Typical hydrogeological cross-section of a Deccan trap basalt micro-watershed to illustrate the occurrence of groundwater bodies with related water-supply prospects and management needs.

Typical hydrogeological cross-section of a Deccan trap basalt micro-watershed to illustrate the occurrence of groundwater bodies with related water-supply prospects and management needs.
| Photo Credit:
World Bank (Case Profile Collection no. 18)

The wells in upland areas often dry up a few months after the monsoons — and this is where the water scarcity is most acute. The photographs of drinking water scarcity and dry wells that emerge from Marathwada are often from upland areas. They are at a natural disadvantage and must be given special support.

To ensure source sustainability of the drinking water sources in the region, for example, the State government should consider pumping the water uphill and improving surface water storage for drinking. This may be expensive but will improve the resilience of these disadvantaged areas.

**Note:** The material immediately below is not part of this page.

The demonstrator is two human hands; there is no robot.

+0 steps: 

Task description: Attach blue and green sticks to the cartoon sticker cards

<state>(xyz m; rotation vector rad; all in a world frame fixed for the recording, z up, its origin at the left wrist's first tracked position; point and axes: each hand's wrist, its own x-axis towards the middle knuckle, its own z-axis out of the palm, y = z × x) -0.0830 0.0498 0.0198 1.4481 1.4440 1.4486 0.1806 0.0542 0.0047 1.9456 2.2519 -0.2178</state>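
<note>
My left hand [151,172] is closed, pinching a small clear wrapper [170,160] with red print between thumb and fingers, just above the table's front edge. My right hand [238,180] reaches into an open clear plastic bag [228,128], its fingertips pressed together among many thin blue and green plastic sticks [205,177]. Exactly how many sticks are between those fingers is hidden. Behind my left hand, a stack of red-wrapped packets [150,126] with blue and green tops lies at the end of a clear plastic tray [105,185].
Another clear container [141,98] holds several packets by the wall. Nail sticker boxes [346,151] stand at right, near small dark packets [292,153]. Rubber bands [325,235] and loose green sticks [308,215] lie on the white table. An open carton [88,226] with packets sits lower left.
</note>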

Can Marathwada become more water-resilient?

We know climate change is expected to induce more frequent and more intense droughts in Marathwada and Western Maharashtra. It is imperative then that drinking water sources and livelihoods in the region become more resilient. This in turn needs both supply-side and demand-side solutions.

Supply-side solutions are about making the most of the available resources. They include classical watershed management work (such building water-conserving structures like contour trenches, earthen bunds, gully plugs, small check dams, etc.).

But water conservation structures are also not a panacea. Rainwater that runs off agricultural fields also carries the very soil that doesn’t allow the water to percolate. So a lot of these structures accumulate silt and stop working after a season or two. Funds under the Mahatma Gandhi National Rural Employment Guarantee Scheme could be used to address these specific challenges, such as designing silt-trapping mechanisms and organising training programmes for farmers on periodic desilting.

How can we manage water demand?

Supply-side solutions ultimately don’t create new water. They only help capture some of the rain more effectively. In a low-rainfall region, we must still manage water demand, including by practising water-efficient irrigation, cultivating drought-resistant crops, and diversifying livelihoods.

Ultimately, we must control sugarcane production, if not reduce it. Marathwada must shift to other high-value, low-water-using horticultural crops, while sugarcane production — both for food and for ethanol — must move to wetter states like Uttar Pradesh, Bihar, and West Bengal, which receive more rainfall.

Marathwada’s water crisis is a stark reminder of a delicate balance between agricultural practices and environmental sustainability. By adopting more sustainable policies and agricultural practices, drought-prone regions in peninsular India can mitigate their water crisis and build a more resilient future in the face of climate change.

Vivek Grewal is a groundwater hydrologist and managing partner (technical consulting) at WELL Labs. Veena Srinivasan is the executive director of WELL Labs.